Update: This interview took place on January 22, 2017. Since then, the Zcruit team is excited to see traction, with a lot of demos scheduled with high profile universities around the country and a feature in USA Today.

Compete Less, Star More

The “Superman Theory” is a metaphorical way to look at competitive advantage. In the comic book context, Superman and Kal-El are exactly the same person. The only difference is environment. For the uninitiated, Kal-El is a nobody on Planet Krypton yet gains tremendous power and strength from our yellow star (aka, the Sun) and the weaker gravity on Planet Earth, and thus becomes “Superman.” There’s no one else like him on Earth, so he shines.

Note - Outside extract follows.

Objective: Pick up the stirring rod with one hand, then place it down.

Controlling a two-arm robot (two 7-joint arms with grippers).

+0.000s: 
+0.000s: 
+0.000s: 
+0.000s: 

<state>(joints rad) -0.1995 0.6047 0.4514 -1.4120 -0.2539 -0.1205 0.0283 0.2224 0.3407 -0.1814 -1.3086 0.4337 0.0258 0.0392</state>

In the metaphorical context, one’s own “star” is the “employment context” or “industry opportunity” that heavily favors your strengths, due primarily to the scarcity of people like you. Every industry has rules of engagement and develops its own strengths and core competencies. You’re looking to find the opportunity that already favors and rewards your skills because the environment itself is so lacking. Thus, the right environment gives you the appearance of superpowers. Echoing Superman’s powers, think “weaker gravity, better sunshine” (or basically the way California looks to Chicagoans in the winter time).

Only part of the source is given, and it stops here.